Lifestyle and Home Remedies
Alongside prescription medication, lifestyle modifications and home remedies can provide significant relief for a severe cough.
- Stay hydrated: Drinking plenty of fluids helps thin mucus, making it easier to clear from the airways.
- Use a humidifier: A cool-mist humidifier adds moisture to the air, which can soothe irritated airways and help reduce coughing.
- Elevate your head: Sleeping with your head elevated on extra pillows can help prevent mucus from pooling in the throat and reduce nighttime coughing, especially for those with postnasal drip or GERD.
- Avoid irritants: Steer clear of tobacco smoke, dust, and other allergens that can trigger or worsen a cough. If you smoke, quitting is one of the most effective steps to manage a chronic cough.

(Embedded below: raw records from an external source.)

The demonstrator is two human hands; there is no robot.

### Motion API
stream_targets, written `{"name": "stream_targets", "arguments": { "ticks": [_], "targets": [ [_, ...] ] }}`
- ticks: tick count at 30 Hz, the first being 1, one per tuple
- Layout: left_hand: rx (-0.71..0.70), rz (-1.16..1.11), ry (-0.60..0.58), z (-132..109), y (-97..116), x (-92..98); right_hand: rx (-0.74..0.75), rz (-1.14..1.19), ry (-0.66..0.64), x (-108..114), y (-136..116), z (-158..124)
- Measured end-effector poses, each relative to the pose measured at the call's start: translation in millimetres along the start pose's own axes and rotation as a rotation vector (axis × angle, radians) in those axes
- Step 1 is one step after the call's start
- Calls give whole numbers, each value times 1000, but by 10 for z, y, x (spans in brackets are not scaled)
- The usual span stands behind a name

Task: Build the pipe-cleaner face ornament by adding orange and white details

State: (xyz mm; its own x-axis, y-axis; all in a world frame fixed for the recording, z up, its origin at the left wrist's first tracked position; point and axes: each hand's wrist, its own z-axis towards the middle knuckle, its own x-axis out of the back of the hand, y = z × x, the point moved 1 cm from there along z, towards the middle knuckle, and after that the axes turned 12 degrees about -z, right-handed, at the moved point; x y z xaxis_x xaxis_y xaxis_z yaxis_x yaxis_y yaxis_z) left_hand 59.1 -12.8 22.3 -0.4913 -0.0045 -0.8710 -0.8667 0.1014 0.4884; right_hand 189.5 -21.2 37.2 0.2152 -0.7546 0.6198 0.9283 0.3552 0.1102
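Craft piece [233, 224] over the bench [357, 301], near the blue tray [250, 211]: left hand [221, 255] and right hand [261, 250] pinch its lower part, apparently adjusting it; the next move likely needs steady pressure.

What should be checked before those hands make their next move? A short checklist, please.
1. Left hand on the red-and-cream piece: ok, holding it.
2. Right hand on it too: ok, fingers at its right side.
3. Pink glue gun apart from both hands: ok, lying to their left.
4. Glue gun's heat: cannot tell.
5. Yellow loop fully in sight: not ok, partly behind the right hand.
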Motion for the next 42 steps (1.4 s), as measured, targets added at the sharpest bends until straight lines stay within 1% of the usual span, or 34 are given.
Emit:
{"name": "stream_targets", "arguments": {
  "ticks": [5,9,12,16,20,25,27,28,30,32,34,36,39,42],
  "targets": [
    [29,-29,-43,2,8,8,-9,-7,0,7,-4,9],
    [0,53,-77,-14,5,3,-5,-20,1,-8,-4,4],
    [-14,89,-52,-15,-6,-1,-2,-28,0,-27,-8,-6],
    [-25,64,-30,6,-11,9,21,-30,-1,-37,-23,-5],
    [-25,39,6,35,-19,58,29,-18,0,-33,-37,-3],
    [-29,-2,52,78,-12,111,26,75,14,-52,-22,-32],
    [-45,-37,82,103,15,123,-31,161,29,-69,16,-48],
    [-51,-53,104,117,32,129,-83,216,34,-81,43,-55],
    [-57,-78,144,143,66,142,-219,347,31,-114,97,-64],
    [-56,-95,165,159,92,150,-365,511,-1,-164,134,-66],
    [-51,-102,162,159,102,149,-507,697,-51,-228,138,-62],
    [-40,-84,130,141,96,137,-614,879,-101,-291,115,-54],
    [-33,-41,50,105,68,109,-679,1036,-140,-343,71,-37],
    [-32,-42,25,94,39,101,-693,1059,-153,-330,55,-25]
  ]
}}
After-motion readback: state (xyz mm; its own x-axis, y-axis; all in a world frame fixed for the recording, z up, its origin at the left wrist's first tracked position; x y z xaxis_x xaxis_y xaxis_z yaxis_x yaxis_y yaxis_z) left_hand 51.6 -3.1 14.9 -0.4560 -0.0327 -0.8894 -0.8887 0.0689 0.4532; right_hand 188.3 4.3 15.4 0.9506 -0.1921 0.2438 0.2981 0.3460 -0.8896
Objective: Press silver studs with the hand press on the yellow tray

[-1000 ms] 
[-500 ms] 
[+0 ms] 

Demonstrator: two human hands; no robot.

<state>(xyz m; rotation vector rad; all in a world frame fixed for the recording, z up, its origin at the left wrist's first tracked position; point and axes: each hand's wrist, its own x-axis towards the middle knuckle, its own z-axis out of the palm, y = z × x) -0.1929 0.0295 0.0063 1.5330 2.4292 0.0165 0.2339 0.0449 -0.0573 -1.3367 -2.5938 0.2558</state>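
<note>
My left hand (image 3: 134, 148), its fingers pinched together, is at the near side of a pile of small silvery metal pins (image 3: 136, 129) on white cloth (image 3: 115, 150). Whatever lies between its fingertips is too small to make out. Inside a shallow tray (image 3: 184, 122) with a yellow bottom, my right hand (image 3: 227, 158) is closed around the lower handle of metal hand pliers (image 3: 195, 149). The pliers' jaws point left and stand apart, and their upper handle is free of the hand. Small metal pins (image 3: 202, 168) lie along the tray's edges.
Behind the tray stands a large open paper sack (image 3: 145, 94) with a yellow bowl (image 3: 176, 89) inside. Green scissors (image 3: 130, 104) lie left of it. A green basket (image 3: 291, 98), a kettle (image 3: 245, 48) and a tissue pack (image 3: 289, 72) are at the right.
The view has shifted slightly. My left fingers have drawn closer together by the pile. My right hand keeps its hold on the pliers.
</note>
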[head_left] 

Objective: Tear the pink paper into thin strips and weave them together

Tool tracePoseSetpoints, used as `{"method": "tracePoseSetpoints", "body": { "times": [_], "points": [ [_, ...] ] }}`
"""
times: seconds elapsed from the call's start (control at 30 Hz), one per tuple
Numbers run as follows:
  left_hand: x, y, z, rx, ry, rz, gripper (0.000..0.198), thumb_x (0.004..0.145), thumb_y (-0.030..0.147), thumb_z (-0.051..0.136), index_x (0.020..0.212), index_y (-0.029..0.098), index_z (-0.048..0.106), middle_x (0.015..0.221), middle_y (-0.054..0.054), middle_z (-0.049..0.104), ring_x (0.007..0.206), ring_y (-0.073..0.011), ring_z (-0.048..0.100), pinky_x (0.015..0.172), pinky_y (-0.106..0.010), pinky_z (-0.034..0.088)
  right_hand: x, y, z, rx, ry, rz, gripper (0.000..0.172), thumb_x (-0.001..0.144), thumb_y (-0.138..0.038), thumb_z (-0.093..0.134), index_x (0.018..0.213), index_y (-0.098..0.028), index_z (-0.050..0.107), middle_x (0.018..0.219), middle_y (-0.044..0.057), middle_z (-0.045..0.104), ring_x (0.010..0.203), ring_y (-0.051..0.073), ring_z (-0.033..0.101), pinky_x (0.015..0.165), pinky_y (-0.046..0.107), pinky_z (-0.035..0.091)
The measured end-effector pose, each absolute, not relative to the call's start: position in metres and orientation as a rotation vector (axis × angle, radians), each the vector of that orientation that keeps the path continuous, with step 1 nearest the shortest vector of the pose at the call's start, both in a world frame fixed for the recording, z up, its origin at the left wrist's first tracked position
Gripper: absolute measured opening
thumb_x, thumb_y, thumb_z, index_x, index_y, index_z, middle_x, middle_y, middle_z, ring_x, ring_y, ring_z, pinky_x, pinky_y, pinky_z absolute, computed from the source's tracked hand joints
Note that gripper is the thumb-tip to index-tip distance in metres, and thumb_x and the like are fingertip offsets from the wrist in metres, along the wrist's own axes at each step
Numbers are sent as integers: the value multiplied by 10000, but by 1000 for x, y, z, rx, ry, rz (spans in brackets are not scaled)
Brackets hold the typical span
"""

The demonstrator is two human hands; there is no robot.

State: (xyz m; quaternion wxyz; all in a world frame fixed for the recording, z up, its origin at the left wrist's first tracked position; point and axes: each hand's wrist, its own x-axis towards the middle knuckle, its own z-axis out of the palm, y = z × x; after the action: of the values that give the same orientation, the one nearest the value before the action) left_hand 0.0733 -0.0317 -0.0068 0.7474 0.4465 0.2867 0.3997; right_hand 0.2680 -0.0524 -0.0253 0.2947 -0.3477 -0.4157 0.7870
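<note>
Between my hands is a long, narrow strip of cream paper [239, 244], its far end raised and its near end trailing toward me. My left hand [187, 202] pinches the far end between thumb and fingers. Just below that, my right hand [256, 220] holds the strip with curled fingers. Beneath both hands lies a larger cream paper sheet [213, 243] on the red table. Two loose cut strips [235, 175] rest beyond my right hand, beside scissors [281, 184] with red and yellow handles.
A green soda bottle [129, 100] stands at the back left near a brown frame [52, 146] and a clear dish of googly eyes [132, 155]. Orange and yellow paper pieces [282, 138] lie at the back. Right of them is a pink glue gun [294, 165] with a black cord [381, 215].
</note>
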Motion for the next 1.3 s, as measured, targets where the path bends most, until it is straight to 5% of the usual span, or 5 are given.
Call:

Comparison of Common Prescription Cough Treatments
Medication Category | Mechanism of Action | Common Use Cases | Key Considerations |
---|---|---|---|
Benzonatate (Tessalon Perles) | Numbing the cough reflex peripherally in the lungs and airways | Dry, non-productive cough, often following an infection | Non-narcotic, must be swallowed whole, not for children under 10, potential for severe side effects if chewed |
Opioid-Based Syrups (Codeine/Hydrocodone) | Suppressing the cough center in the brain | Severe, short-term cough in adults when other options fail | Controlled substances, high risk of dependence and side effects, not recommended for children |
Inhaled Corticosteroids | Reducing inflammation in the airways | Cough due to asthma, COPD, or prolonged post-viral inflammation | Regular use required for control, fewer systemic side effects than oral steroids |
Proton Pump Inhibitors (PPIs) | Reducing stomach acid production | Cough caused by gastroesophageal reflux (GERD) | May take several weeks to see full effect, often combined with lifestyle changes |
Gabapentin | Neuromodulating central cough reflex sensitivity | Refractory or unexplained chronic cough in adults | Used off-label, can cause dizziness and fatigue, not a first-line treatment |
Antibiotics | Killing bacterial infections | Cough caused by a diagnosed bacterial infection (e.g., bacterial bronchitis, sinusitis) | Only effective for bacterial infections, not viruses, overuse contributes to antibiotic resistance |
Conclusion
When over-the-counter treatments are not sufficient for a severe cough, consulting a doctor is the next step. A physician can accurately diagnose the underlying cause, which is the most critical factor in determining the correct course of action. Prescriptions can range from treating infections with antibiotics to managing chronic conditions like asthma and GERD with specialized medications. Potent cough suppressants like benzonatate and, in rare cases, opioid-based syrups are reserved for specific situations and carry their own set of risks and precautions. Lifestyle adjustments and home remedies can also provide important symptomatic relief. Always follow a healthcare professional's guidance for severe cough treatment to ensure safety and effectiveness. The American College of Chest Physicians (CHEST) offers extensive guidelines on cough management for professionals, emphasizing a thorough diagnostic approach.